We explain how the kernel ensures that changes to the master kernel Page Global Directory are propagated to the Page Global Directories that are actually used by processes in the section "Linear Addresses of Noncontiguous Memory Areas" in Chapter 8.

We now describe how the kernel initializes its own page tables. This is a two-phase activity. In fact, right after the kernel image is loaded into memory, the CPU is still running in real mode; thus, paging is not enabled.

In the first phase, the kernel creates a limited address space including the kernel's code and data segments, the initial Page Tables, and 128 KB for some dynamic data structures. This minimal address space is just large enough to install the kernel in RAM and to initialize its core data structures.

In the second phase, the kernel takes advantage of all of the existing RAM and sets up the page tables properly. Let us examine how this plan is executed.

2.5.5.1. Provisional kernel Page Tables

A provisional Page Global Directory is initialized statically during kernel compilation, while the provisional Page Tables are initialized by the startup_32( ) assembly language function defined in arch/i386/kernel/head.S . We won't bother mentioning the Page Upper Directories and Page Middle Directories anymore, because they are equated to Page Global Directory entries. PAE support is not enabled at this stage.

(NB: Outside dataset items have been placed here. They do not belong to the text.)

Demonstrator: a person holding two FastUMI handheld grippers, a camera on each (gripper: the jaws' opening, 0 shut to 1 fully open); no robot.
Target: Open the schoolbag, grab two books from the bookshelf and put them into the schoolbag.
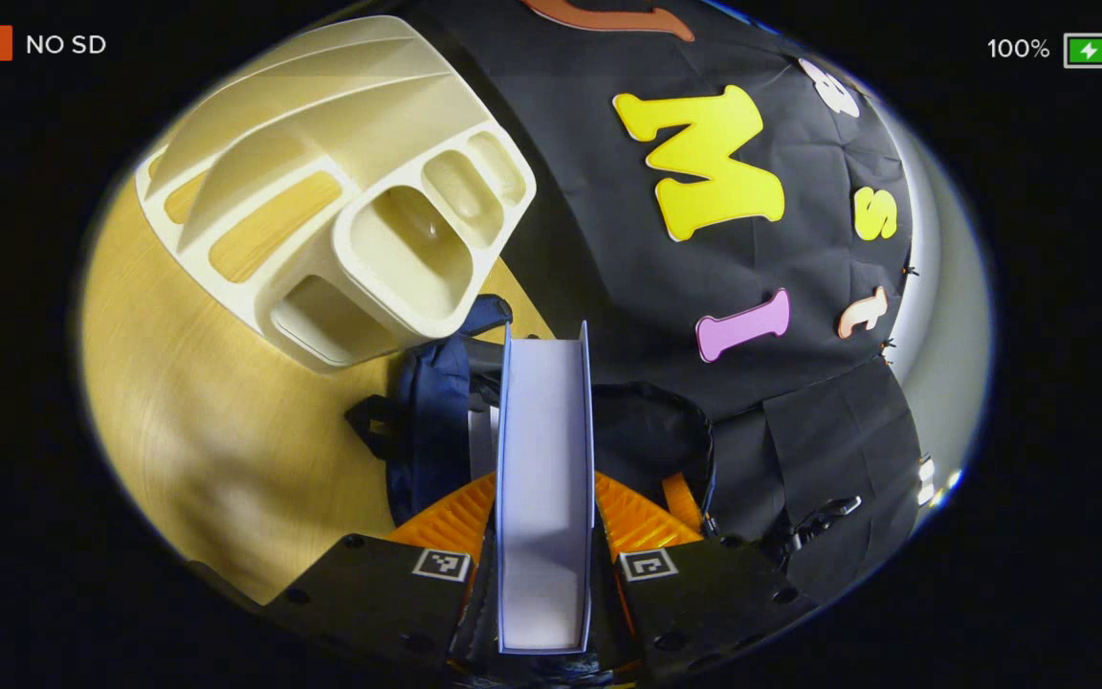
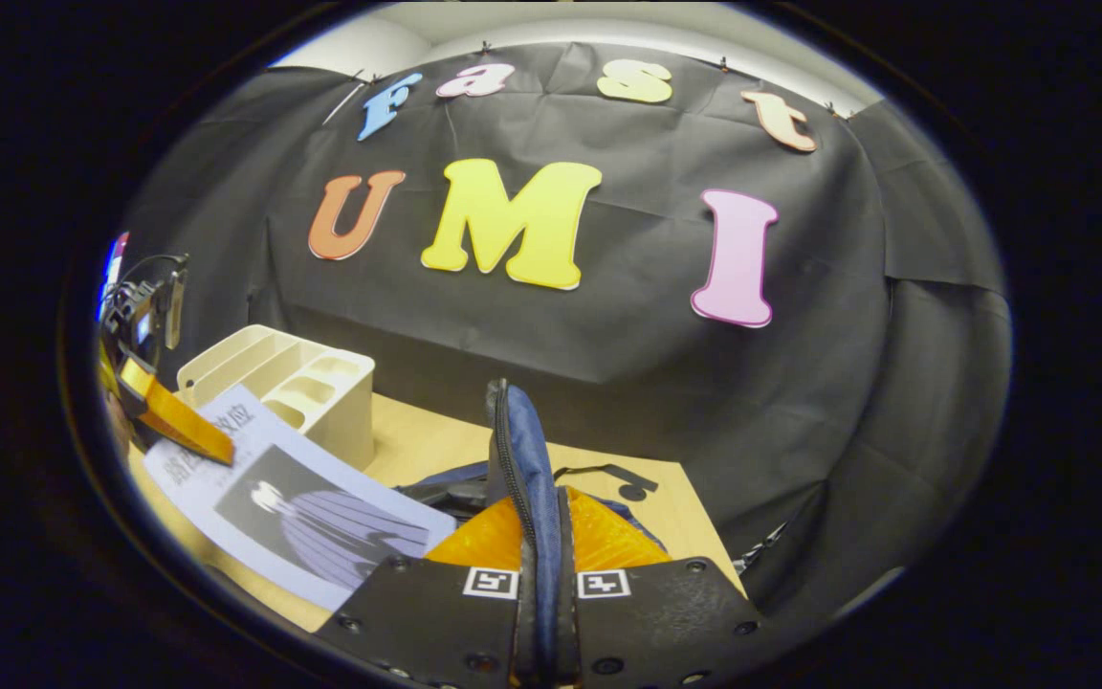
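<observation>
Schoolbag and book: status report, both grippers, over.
Left gripper shut on book, held above the open schoolbag. Right gripper shut on schoolbag's edge, holding it up. Bookshelf stands behind, nothing blocking the opening.

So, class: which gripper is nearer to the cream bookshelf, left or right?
Left. The left gripper, holding a book, sits right beside the bookshelf. The right gripper is farther off, clamped on the schoolbag's edge.

Left gripper [image 1: 545, 536]: black plates, ribbed jaws, 2 square tags, round screws.
</observation>
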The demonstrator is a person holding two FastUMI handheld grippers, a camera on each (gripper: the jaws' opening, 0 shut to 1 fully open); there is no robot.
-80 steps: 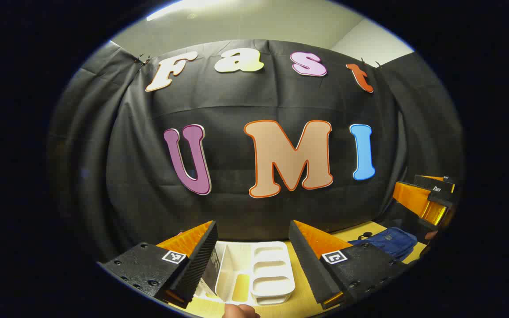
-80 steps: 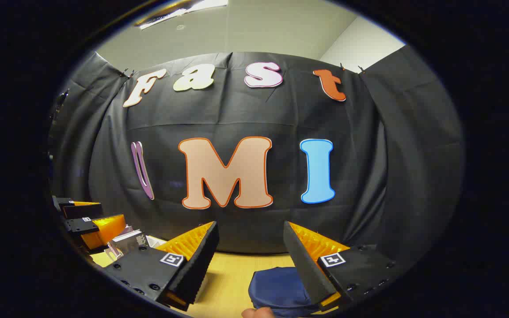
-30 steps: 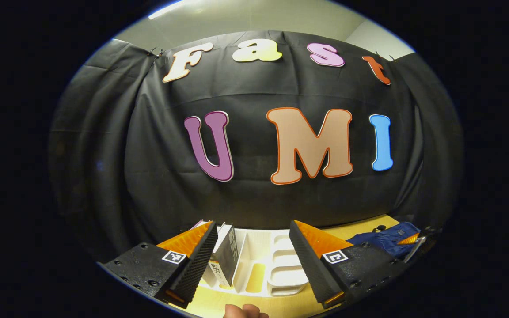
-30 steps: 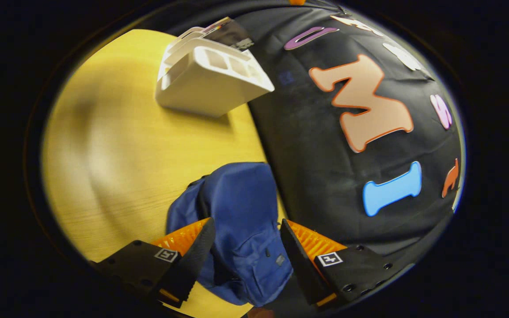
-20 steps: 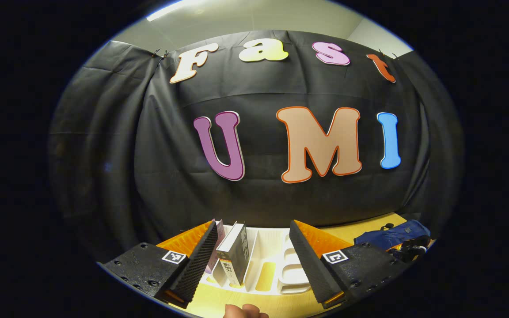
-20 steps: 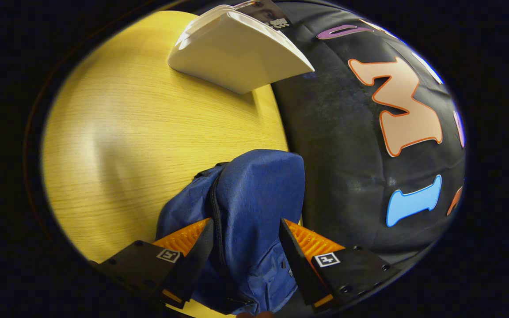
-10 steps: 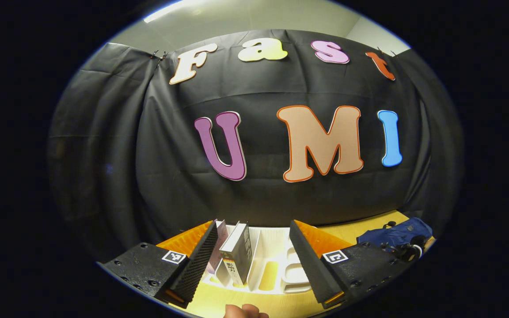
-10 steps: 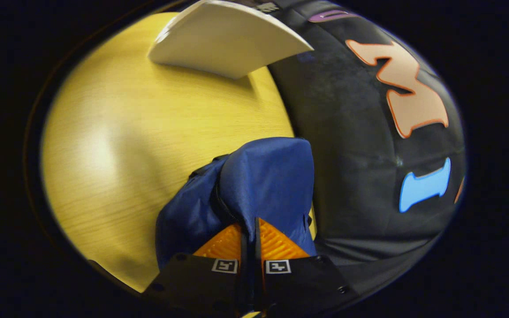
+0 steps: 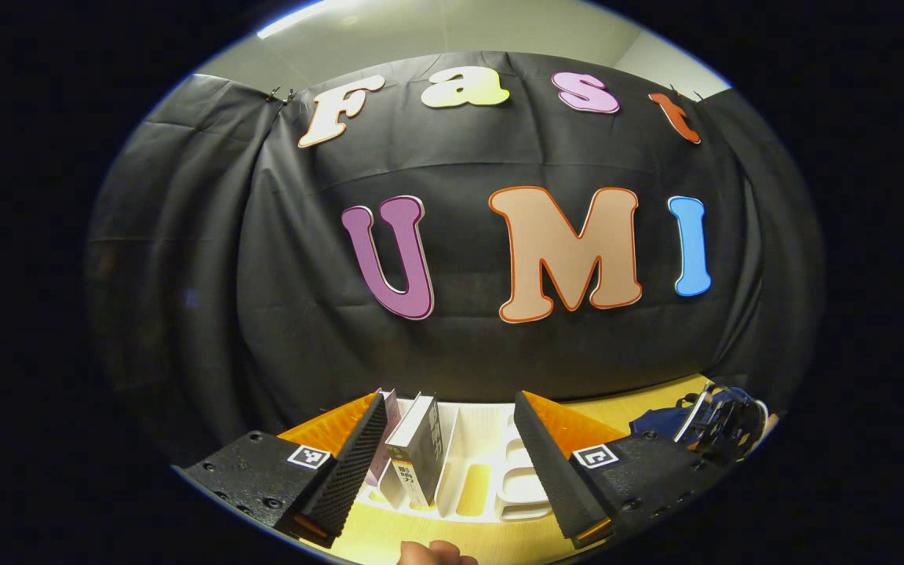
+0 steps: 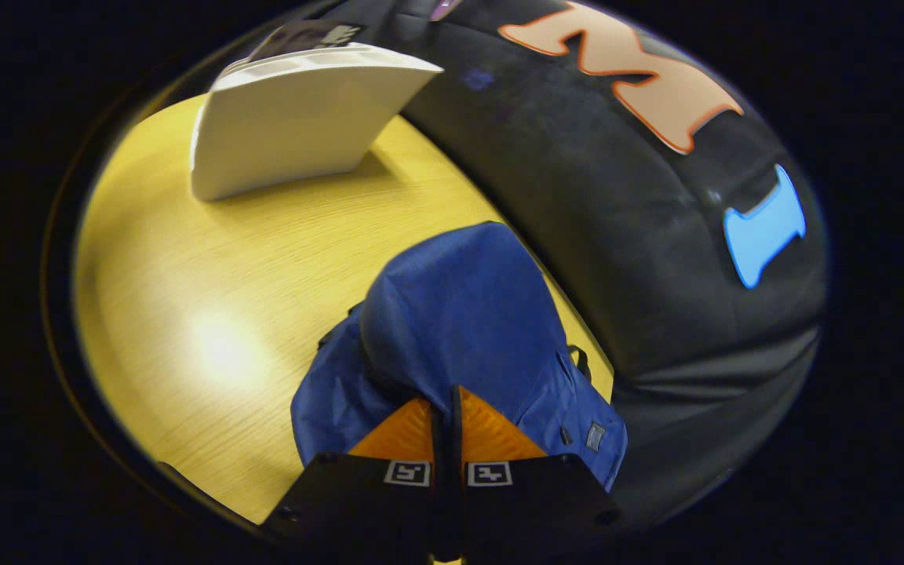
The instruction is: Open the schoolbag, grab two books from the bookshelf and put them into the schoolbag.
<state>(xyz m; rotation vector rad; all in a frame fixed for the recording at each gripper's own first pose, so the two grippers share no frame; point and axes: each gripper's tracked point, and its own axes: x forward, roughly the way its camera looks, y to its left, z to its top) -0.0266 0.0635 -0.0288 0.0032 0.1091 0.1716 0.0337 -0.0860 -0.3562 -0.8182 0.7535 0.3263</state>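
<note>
Right gripper (image 10: 444,404) fingers pinched together at blue schoolbag (image 10: 464,314); left gripper (image 9: 448,428) wide apart near bookshelf (image 9: 491,479) books (image 9: 417,451).

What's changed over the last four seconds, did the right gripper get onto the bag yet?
Yes. The right gripper swung down from facing the wall to over the blue schoolbag and closed its fingers; they now look pinched at the zipper line, though what they hold is hidden. The left gripper drifted slightly toward the books in the white bookshelf, staying open. Bookshelf and table unchanged.
</note>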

The provisional Page Global Directory is contained in the swapper_pg_dir variable. The provisional Page Tables are stored starting from pg0, right after the end of the kernel's uninitialized data segments (symbol _end in Figure 2-13). For the sake of simplicity, let's assume that the kernel's segments, the provisional Page Tables, and the 128 KB memory area fit in the first 8 MB of RAM. In order to map 8 MB of RAM, two Page Tables are required.

The objective of this first phase of paging is to allow these 8 MB of RAM to be easily addressed both in real mode and protected mode. Therefore, the kernel must create a mapping from both the linear addresses 0x00000000 through 0x007fffff and the linear addresses 0xc0000000 through 0xc07fffff into the physical addresses 0x00000000 through 0x007fffff. In other words, the kernel during its first phase of initialization can address the first 8 MB of RAM by either linear addresses identical to the physical ones or 8 MB worth of linear addresses, starting from 0xc0000000.

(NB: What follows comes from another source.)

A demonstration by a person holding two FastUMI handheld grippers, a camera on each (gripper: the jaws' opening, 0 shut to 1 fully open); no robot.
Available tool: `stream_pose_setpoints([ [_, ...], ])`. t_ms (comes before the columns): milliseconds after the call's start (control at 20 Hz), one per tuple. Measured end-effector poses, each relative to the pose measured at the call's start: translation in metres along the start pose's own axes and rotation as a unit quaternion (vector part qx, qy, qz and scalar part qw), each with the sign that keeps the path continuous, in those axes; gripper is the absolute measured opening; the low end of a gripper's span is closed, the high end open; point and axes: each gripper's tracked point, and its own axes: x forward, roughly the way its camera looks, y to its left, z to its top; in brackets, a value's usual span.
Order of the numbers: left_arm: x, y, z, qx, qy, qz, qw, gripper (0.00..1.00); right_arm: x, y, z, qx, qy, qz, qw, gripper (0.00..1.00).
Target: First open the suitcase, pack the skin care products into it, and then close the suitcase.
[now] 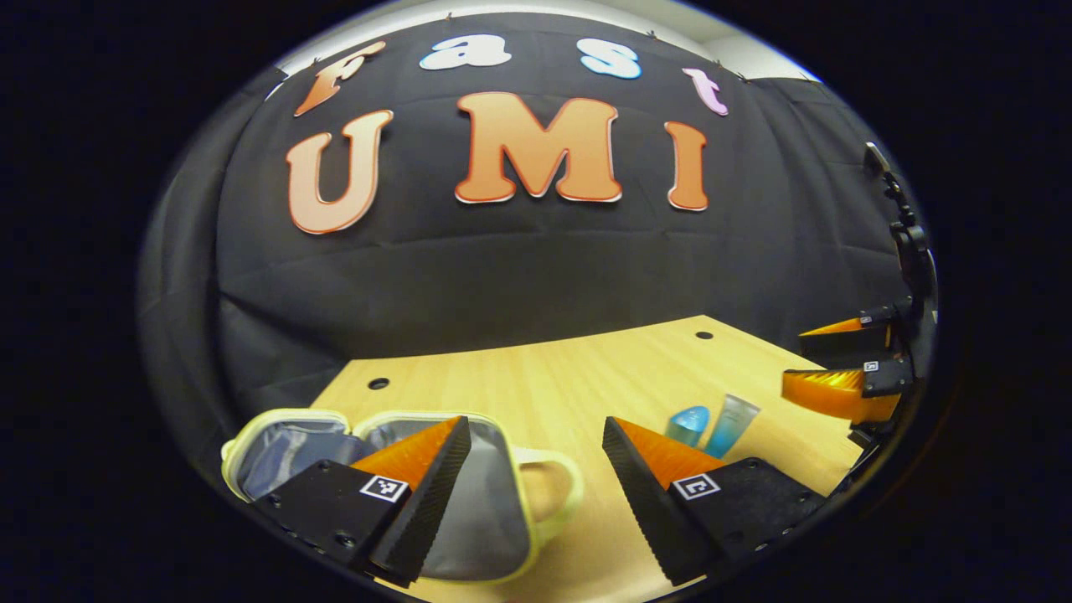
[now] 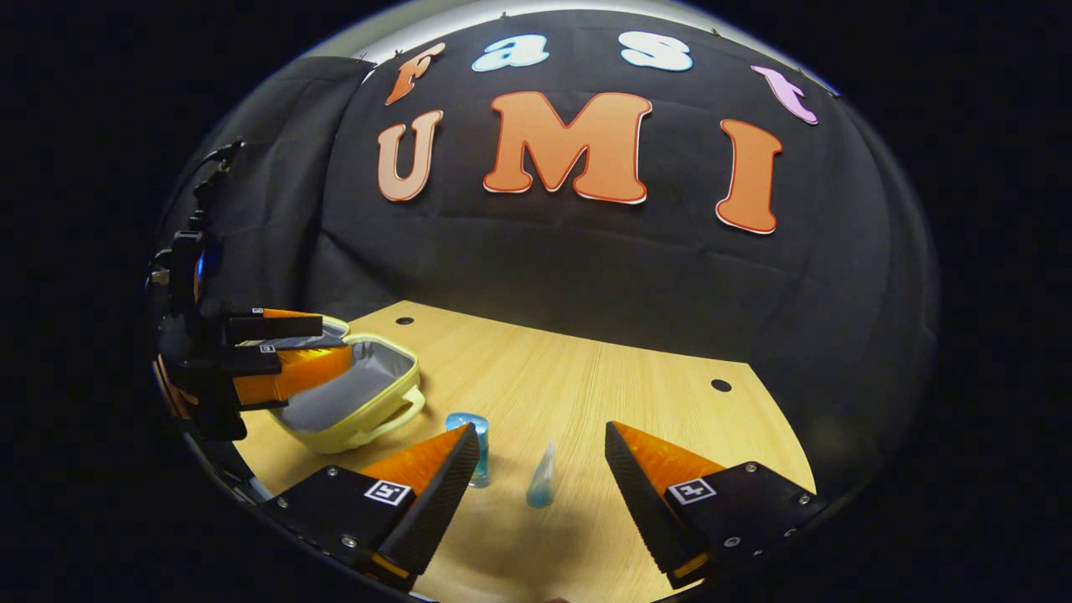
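The suitcase [image 1: 469, 494] lies open on the bench [image 2: 586, 385], near its left edge, and nothing is packed in it yet. The two skin care things stand out on the bench to its right: a small jar [image 2: 469, 444] and a tube [image 2: 543, 477] that stands up tall (its long way points up). The right gripper [image 2: 540, 502] is nearer; the tube sits just ahead, between its spread fingers. The left gripper [image 1: 536, 494] is spread wide too, over the suitcase. Its finger hides part of the suitcase, and what the tube's top looks like is hard to tell.
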Motion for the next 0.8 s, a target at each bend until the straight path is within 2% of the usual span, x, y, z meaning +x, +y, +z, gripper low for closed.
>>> stream_pose_setpoints([
  [350,0.044,-0.089,-0.060,0.010,0.025,-0.078,0.997,0.99,0.005,-0.013,-0.046,0.005,0.023,-0.003,1.000,0.96],
  [600,0.080,-0.113,-0.085,0.011,0.038,-0.124,0.991,0.98,0.011,-0.021,-0.062,0.003,0.026,-0.014,1.000,0.96],
  [800,0.099,-0.130,-0.096,0.019,0.047,-0.146,0.988,0.92,0.022,-0.023,-0.080,0.009,0.036,-0.016,0.999,0.96],
])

The Kernel creates the desired mapping by filling all the swapper_pg_dir entries with zeroes, except for entries 0, 1, 0x300 (decimal 768), and 0x301 (decimal 769); the latter two entries span all linear addresses between 0xc0000000 and 0xc07fffff. The 0, 1, 0x300, and 0x301 enTRies are initialized as follows:

The address field of entries 0 and 0x300 is set to the physical address of pg0, while the address field of entries 1 and 0x301 is set to the physical address of the page frame following pg0.
The Present, Read/Write, and User/Supervisor flags are set in all four entries.
The Accessed, Dirty, PCD, PWD, and Page Size flags are cleared in all four entries.

The startup_32( ) assembly language function also enables the paging unit. This is achieved by loading the physical address of swapper_pg_dir into the cr3 control register and by setting the PG flag of the cr0 control register, as shown in the following equivalent code fragment:

movl $swapper_pg_dir-0xc0000000,%eax movl %eax,%cr3 /* set the page table pointer.. */ movl %cr0,%eax orl $0x80000000,%eax movl %eax,%cr0 /* ..and set paging (PG) bit */

2.5.5.2. Final kernel Page Table when RAM size is less than 896 MB

The final mapping provided by the kernel page tables must transform linear addresses starting from 0xc0000000 into physical addresses starting from 0.

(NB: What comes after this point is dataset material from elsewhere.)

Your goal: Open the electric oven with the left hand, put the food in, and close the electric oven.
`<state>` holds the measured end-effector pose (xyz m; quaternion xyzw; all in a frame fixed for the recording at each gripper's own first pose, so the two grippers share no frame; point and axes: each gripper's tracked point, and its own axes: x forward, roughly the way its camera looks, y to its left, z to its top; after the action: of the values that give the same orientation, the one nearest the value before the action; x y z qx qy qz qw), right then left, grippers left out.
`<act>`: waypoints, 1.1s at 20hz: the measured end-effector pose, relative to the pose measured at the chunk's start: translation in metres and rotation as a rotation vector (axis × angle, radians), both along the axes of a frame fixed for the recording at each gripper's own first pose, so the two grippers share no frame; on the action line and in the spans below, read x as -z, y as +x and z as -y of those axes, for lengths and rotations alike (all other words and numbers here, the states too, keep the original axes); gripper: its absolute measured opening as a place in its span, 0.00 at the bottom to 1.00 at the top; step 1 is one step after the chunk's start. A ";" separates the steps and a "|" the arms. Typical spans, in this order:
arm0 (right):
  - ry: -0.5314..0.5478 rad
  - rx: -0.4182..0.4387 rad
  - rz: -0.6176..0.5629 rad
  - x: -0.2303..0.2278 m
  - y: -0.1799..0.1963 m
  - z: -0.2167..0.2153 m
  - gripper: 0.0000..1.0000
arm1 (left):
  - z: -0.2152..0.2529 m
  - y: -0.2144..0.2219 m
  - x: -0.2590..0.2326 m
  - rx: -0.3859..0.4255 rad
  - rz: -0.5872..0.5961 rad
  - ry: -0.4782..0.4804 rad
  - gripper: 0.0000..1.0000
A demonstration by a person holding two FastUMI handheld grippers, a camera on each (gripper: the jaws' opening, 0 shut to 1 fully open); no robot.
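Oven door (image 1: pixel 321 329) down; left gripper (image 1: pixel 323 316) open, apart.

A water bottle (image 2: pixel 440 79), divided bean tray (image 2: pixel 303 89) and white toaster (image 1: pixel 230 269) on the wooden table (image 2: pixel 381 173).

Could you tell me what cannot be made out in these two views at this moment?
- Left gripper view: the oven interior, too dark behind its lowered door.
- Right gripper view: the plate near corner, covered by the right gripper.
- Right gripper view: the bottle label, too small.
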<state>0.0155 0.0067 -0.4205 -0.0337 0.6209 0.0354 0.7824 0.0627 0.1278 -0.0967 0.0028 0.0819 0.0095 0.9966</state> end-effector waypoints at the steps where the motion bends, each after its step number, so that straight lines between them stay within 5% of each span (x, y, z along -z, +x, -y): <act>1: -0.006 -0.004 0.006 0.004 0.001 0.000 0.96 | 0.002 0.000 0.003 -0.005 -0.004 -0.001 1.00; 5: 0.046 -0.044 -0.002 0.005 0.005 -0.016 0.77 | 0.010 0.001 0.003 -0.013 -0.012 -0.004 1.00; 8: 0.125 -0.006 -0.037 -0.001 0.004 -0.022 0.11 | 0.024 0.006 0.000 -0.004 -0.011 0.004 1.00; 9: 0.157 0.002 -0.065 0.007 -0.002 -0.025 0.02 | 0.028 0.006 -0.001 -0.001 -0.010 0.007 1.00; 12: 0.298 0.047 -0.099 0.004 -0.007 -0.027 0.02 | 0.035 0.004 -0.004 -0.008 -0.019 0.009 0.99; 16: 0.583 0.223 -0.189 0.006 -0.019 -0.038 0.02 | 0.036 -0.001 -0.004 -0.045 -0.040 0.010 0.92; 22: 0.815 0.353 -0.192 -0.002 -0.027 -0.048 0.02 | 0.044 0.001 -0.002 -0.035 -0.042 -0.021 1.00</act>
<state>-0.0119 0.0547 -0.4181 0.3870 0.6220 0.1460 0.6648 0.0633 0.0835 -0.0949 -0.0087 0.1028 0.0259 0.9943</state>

The _ _pa macro is used to convert a linear address starting from PAGE_OFFSET to the corresponding physical address, while the _ _va macro does the reverse.

The master kernel Page Global Directory is still stored in swapper_pg_dir. It is initialized by the paging_init( ) function, which does the following:

Invokes pagetable_init( ) to set up the Page Table entries properly.
Writes the physical address of swapper_pg_dir in the cr3 control register.
If the CPU supports PAE and if the kernel is compiled with PAE support, sets the PAE flag in the cr4 control register.
Invokes _ _flush_tlb_all( ) to invalidate all TLB entries.

The actions performed by pagetable_init( ) depend on both the amount of RAM present and on the CPU model. Let's start with the simplest case. Our computer has less than 896 MB^[*] of RAM, 32-bit physical addresses are sufficient to address all the available RAM, and there is no need to activate the PAE mechanism. (See the earlier section "The Physical Address Extension (PAE) Paging Mechanism.")
^[*] The highest 128 MB of linear addresses are left available for several kinds of mappings (see sections "Fix-Mapped Linear Addresses" later in this chapter and "Linear Addresses of Noncontiguous Memory Areas" in Chapter 8). The kernel address space left for mapping the RAM is thus 1 GB - 128 MB = 896 MB.

The swapper_pg_dir Page Global Directory is reinitialized by a cycle equivalent to the following:

pgd = swapper_pg_dir + pgd_index(PAGE_OFFSET); /* 768 */ phys_addr = 0x00000000; while (phys_addr < (max_low_pfn * PAGE_SIZE)) { pmd = one_md_table_init(pgd); /* returns pgd itself */ set_pmd(pmd, _ _pmd(phys_addr | pgprot_val(_ _pgprot(0x1e3)))); /* 0x1e3 == Present, Accessed, Dirty, Read/Write, Page Size, Global */ phys_addr += PTRS_PER_PTE * PAGE_SIZE; /* 0x400000 */ ++pgd; }

We assume that the CPU is a recent 80 x 86 microprocessor supporting 4 MB pages and "global" TLB entries. Notice that the User/Supervisor flags in all Page Global Directory entries referencing linear addresses above 0xc0000000 are cleared, thus denying processes in User Mode access to the kernel address space. Notice also that the Page Size flag is set so that the kernel can address the RAM by making use of large pages (see the section "Extended Paging" earlier in this chapter).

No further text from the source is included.